Per questo era nata una filastrocca molto usata dai bambini per prendersi in giro.
Facia da cul, da can da casa mei al me cul che la to fasa.
Faccia da culo, da cane da caccia / meglio il mio culo che la tua faccia.
CAN DA PASEG (cane da passeggio).
In città le donne sole facoltose amavano farsi accompagnare nelle loro passeggiate da un simpatico cagnolino da passeggio.
Era un cane da compagnia, di piccola taglia, spesso curato come un figlio.
Questa tendenza con il passare del tempo si è diffusa enormemente e si è estesa a tutti i livelli.
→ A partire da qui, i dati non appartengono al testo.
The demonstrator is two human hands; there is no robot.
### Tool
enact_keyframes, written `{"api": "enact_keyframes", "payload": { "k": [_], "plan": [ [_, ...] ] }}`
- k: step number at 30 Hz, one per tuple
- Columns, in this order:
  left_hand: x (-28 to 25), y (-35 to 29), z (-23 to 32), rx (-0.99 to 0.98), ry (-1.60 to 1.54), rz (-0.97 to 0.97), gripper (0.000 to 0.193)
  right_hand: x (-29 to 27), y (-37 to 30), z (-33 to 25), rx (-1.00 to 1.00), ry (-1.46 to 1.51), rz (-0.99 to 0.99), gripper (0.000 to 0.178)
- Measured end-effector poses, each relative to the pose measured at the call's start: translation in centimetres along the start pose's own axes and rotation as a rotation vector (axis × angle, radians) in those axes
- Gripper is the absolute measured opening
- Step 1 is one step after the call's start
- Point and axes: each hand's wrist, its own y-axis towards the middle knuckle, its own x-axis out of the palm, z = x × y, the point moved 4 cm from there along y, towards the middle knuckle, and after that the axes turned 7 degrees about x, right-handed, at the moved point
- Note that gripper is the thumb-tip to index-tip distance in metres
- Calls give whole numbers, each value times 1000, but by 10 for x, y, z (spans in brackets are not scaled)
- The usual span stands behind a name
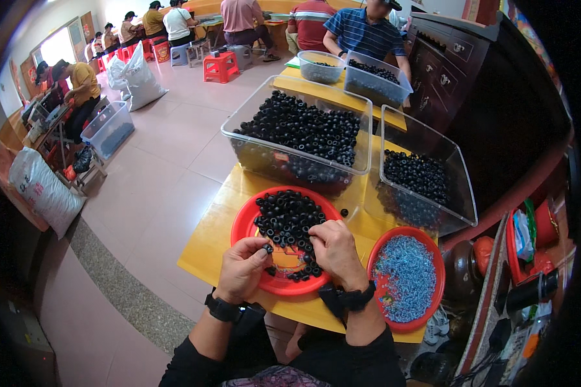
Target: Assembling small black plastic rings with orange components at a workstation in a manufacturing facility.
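A round red plastic tray (241, 218) holds a heap of small black ring-shaped parts (289, 216), thickest at its far side. Over the tray's near left, my left hand (242, 267) pinches one black ring (268, 248) between thumb and fingertips. My right hand (337, 251) is over the tray's right side, fingertips drawn together at the edge of the heap; whatever they grip is hidden. To the right of that hand, a second red tray (440, 284) is full of tiny pale-blue pieces (407, 277).
Beyond the trays, a large clear bin (229, 132) and a smaller clear bin (461, 187) hold more black rings on the yellow table (203, 242). A co-worker (368, 32) sits across, behind two more tubs. Cluttered shelving (490, 284) stands at right; sacks (42, 187) stand left.
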Motion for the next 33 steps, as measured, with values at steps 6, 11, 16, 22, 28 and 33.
{"api": "enact_keyframes", "payload": {
  "k": [6, 11, 16, 22, 28, 33],
  "plan": [
    [5, -1, 5, 48, -127, 17, 19, 15, -2, -11, -105, -16, -84, 11],
    [2, 0, 3, 38, -106, 9, 20, 32, -2, -21, -231, -79, -178, 14],
    [4, -1, 5, 30, -69, 25, 20, 44, 0, -22, -236, -149, -197, 11],
    [6, 0, 5, 21, -75, 11, 20, 43, -1, -21, -241, -63, -161, 10],
    [4, 0, 4, 2, -41, -17, 20, 20, -2, -28, -28, 329, -245, 11],
    [8, 0, 5, -29, 23, -50, 22, 25, -9, -31, 343, 588, -451, 10]
  ]
}}
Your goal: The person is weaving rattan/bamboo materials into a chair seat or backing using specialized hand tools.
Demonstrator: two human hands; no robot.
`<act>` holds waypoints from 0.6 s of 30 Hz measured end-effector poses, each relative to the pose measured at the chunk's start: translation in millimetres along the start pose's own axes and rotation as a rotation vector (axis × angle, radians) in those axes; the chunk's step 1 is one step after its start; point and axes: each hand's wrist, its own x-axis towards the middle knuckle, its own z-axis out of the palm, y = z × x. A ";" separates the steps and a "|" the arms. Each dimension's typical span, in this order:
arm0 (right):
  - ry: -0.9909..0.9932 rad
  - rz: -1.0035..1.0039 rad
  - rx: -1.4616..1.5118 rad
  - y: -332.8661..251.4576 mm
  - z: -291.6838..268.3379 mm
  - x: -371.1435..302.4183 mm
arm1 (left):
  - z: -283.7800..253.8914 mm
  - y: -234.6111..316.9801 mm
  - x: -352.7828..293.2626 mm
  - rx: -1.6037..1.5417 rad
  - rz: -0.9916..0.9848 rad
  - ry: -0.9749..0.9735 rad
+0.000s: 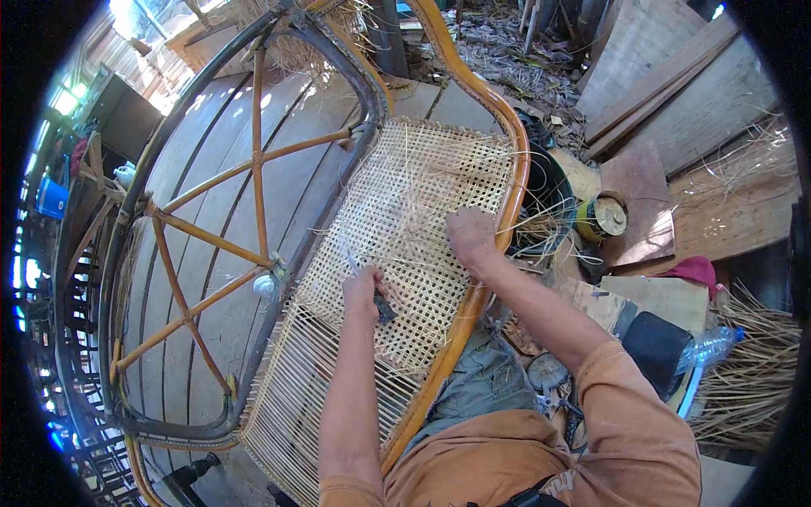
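A woven cane panel spans a wooden chair frame lying before me, its open weave dense in the upper part. Lower down, only parallel cane strands run across the frame. My left hand is closed around a knife; the dark handle end sticks out below the fist and a pale, thin blade points up and away over the weave. Near the glossy brown right rail, my right hand rests on the panel with fingers curled in; whatever they pinch is hidden.
To the left, the dark curved backrest with crossed poles lies over a slatted platform. At right stand a yellow-rimmed tin, a clear plastic bottle, a black container and a heap of cane strips.
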 end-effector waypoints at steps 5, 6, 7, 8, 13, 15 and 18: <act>-0.064 -0.046 -0.004 -3.6 -18.2 6.1 | 12.1 -5.4 -41.0 0.158 0.285 -0.076; -0.080 -0.053 0.008 -2.9 -14.5 9.6 | 17.8 -6.7 -48.9 0.162 0.273 -0.060; -0.123 0.022 0.153 -2.8 -20.5 14.7 | 25.3 -2.8 -62.1 0.263 0.347 -0.037; -0.167 0.098 0.298 -2.2 -26.1 18.7 | 30.6 -2.6 -70.4 0.365 0.420 -0.013; -0.387 0.177 0.551 28.1 -53.4 16.3 | 46.4 -0.4 -76.2 0.317 0.399 -0.115; -0.138 0.056 0.086 36.1 -59.4 4.1 | 49.7 10.0 -88.3 0.291 0.418 -0.122; -0.242 0.214 -0.206 36.5 -94.4 -6.8 | 41.1 12.7 -87.9 0.347 0.471 -0.111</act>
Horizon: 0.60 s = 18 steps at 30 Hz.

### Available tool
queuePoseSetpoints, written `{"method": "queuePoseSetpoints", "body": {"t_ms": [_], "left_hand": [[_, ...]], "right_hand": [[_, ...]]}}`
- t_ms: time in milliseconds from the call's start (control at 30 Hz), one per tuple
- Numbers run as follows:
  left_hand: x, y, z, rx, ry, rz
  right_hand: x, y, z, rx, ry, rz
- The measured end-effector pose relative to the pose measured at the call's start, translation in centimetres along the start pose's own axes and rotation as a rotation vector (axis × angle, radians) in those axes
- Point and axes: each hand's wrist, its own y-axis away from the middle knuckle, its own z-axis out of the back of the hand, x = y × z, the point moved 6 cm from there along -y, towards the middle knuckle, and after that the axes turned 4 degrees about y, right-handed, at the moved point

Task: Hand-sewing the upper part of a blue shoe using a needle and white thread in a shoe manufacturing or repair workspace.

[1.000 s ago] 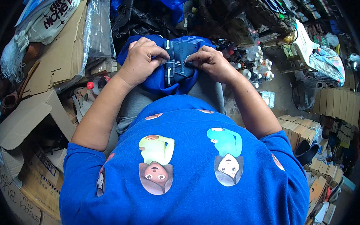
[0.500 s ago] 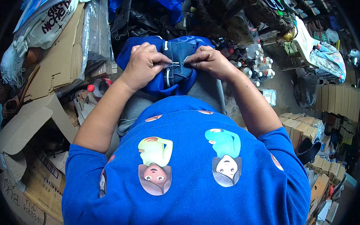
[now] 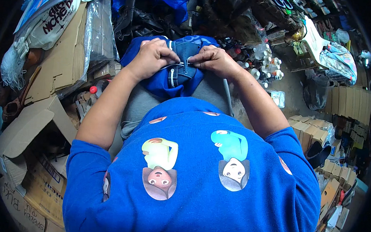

Con essa sono fioriti i modi di dire che scherzosamente prendono in giro gli sfaccendati che girano con i cani al guinzaglio.
Ve ch’al can ed Toni!!!
Guarda quel cane di Antonio!!!
L’espressione celava una doppia possibilità interpretativa: guarda il cane di Antonio oppure guarda quel cane di Antonio (dove il cane è Antonio).
A n’s’capes mia s’l’è lo ch’al porta in gir al can o al can ch’al porta in gir lo.
Non si riesce a capire se è lui che porta in giro il cane o se è il cane che porta in giro lui.
CAGNIN DA LECH (cagnolino da “lecco”).
Questo piccolo cane dotato di una lunga lingua, spesso adornato con nastri e fiocchi, conduceva una vita molto domestica.
Viveva prevalentemente sul letto della bramosa proprietaria per soddisfarne i desideri.
Era la versione più intima del cane da compagnia.
Un tempo, come abbiamo potuto constatare, quella del cane non era una vita facile. Prevaleva assolutamente la dimensione funzionale a quella affettiva.
Non era nemmeno concesso il vagabondaggio ai cani randagi spesso affamati e pericolosi portatori di malattie (rabbia…).
Si aggirava per le vie della città una figura leggendaria ormai scomparsa: al ciapacan (l’acchiappa cani).
In molti sono convinti che se ci fosse ancora, avrebbe molto lavoro…
A gh’è in gir dimondi cagnas pericolos.
Ci sono in giro molti cagnacci pericolosi.